§ Directions for this task
Return the listing beneath precisely, with every line intact.
BEGIN Information supplied
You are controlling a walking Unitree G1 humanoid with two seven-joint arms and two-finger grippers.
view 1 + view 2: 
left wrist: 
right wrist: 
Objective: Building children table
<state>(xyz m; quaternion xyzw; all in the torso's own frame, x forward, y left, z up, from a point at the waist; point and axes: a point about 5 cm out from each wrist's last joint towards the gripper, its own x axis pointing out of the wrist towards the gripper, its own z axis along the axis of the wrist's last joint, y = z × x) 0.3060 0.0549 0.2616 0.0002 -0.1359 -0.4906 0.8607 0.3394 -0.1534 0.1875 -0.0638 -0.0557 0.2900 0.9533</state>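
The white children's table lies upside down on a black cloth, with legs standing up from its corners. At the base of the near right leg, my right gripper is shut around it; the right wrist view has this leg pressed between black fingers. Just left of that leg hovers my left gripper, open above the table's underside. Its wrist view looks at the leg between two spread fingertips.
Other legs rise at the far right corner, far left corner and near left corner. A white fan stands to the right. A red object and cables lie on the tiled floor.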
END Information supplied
§ Written answer
You are controlling a walking Unitree G1 humanoid with two seven-joint arms and two-finger grippers.
view 1 + view 2: 
left wrist: 
right wrist: 
Objective: Building children table
<state>(xyz m; quaternion xyzw; all in the torso's own frame, x forward, y left, z up, from a point at the waist; point and axes: a point about 5 cm out from each wrist's last joint towards the gripper, its own x axis pointing out of the wrist towards the gripper, its own z axis along the axis of the wrist's last joint, y = z × x) 0.3060 0.0549 0.2616 0.0002 -0.1359 -0.4906 0.8607 0.3394 -0.1534 0.1875 -0.0638 -0.0557 0.2900 0.9533</state>
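The white children's table lies upside down on a black cloth, with legs standing up from its corners. At the base of the near right leg, my right gripper is shut around it; the right wrist view has this leg pressed between black fingers. Just left of that leg hovers my left gripper, open above the table's underside. Its wrist view looks at the leg between two spread fingertips.
Other legs rise at the far right corner, far left corner and near left corner. A white fan stands to the right. A red object and cables lie on the tiled floor.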

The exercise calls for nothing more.